Ce projet est porté par le ministre de tutelle, Philippe Courard (et avant lui, Paul Magnette) et mis au point par Philippe Mettens, le patron de la politique scientifique (Belspo). Un des principaux arguments avancés est la rationalisation et l’économie générée. Le nombre de fonctions à mandat serait ramené de 64 à 36 pour l’ensemble. Les fonctions d’appui seraient centralisées au siège de Belspo, avenue Louise. Au total, on parle d’une économie annuelle de 7 à 8 millions d’euros. Philippe Courard et Philippe Mettens espéraient faire passer le projet au conseil des ministres avant les vacances, afin de lancer ensuite l’appel à candidatures aux directions des "Pôles" et de rendre ceux-ci opérationnels au 1er janvier 2014. Mais les réunions en intercabinets ont amené de nombreuses interrogations, voire parfois des oppositions. L’étude en intercabinets est donc reportée à septembre.
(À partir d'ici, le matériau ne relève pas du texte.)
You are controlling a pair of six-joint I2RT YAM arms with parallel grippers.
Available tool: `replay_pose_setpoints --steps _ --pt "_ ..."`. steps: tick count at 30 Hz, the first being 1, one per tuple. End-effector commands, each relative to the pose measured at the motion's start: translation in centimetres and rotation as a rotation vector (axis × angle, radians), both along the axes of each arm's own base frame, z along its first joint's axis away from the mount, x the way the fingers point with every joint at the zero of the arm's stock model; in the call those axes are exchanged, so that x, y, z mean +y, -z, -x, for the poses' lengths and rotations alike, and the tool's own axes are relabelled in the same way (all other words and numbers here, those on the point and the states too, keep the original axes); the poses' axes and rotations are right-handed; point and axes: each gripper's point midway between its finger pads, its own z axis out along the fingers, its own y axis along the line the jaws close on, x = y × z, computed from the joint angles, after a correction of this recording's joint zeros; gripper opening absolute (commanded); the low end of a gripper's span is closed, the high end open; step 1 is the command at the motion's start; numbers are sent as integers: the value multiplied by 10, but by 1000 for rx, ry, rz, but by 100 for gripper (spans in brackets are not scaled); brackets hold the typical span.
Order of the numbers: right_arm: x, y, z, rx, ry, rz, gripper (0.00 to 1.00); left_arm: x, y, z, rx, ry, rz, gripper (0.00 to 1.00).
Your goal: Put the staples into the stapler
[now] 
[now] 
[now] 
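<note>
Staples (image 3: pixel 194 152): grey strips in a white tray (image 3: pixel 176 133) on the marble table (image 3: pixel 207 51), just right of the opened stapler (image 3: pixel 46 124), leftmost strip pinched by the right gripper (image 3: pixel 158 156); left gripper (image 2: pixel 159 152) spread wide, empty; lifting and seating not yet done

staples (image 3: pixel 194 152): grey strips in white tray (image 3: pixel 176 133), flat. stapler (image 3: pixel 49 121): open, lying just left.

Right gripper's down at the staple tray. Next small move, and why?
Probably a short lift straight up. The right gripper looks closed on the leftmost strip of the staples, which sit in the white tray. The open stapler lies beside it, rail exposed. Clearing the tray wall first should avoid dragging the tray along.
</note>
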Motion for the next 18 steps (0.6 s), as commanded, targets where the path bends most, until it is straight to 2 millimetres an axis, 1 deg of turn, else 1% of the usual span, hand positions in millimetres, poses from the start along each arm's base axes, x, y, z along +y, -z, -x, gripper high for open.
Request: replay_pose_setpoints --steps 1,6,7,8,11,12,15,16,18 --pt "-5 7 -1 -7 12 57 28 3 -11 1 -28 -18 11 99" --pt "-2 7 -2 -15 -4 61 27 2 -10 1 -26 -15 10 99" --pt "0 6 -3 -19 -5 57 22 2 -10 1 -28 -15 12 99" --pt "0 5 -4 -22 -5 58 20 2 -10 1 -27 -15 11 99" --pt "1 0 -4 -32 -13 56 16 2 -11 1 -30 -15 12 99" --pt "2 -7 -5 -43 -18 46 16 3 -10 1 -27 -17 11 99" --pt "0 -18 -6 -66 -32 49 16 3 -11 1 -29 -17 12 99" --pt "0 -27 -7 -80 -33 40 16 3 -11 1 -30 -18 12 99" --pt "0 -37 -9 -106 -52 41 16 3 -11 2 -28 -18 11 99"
Contactés par nous, le ministre et le patron de Belspo minimisent les difficultés : "Des interrogations sur ce dossier complexe et important subsistent, dit-on chez Courard, mais ce n’est pas, d’après nous, la réalité des économies qui pose le plus de questions. Des avis complémentaires ont été surtout demandés aux commissions scientifiques." Philippe Mettens parle d’un "certain consensus "et d’un avis à demander encore aux scientifiques membres des conseils des ESF et d’un report à septembre dû avant tout au planning "royal".

A lire cependant les comptes-rendus des groupes intercabinets, de nombreuses questions semblent demeurer chez les sociaux-chrétiens et les libéraux. D’abord, sur la philosophie même où certains s’étonnent que les "synergies entre ESF" dont parle la déclaration gouvernementale soient devenues des "regroupements" voire des "fusions". Ce serait donc un revirement à 180 degrés par rapport au "Livre blanc" sur les ESF publié il y a dix ans par Charles Picqué et qui prônait au contraire, une autonomie renforcée de chaque ESF avec des contrats clairs d’objectifs. On reproche aussi le manque de concertation, y compris avec les Communautés, mais aussi avec une opposition en interne parfois vive à l’encontre de ces projets. Aucun pays n’a semble-t-il regroupé sa Bibliothèque et ses Archives. Regrouper Tervuren et les sciences naturelles, a-t-il un sens ? Et le "Pôle Art" avec les Beaux-arts, le Cinquantenaire et l’Irpa n’est-il pas d’une taille ingérable ? Certains craignent une centralisation trop forte entre les mains de Belspo et de Philippe Mettens. La réalité des économies et la réalité de l’efficience recherchée sont parfois mises en doute.

Tout cela sur fond de tensions politiques et communautaires, à quelques mois des élections. A suivre en septembre.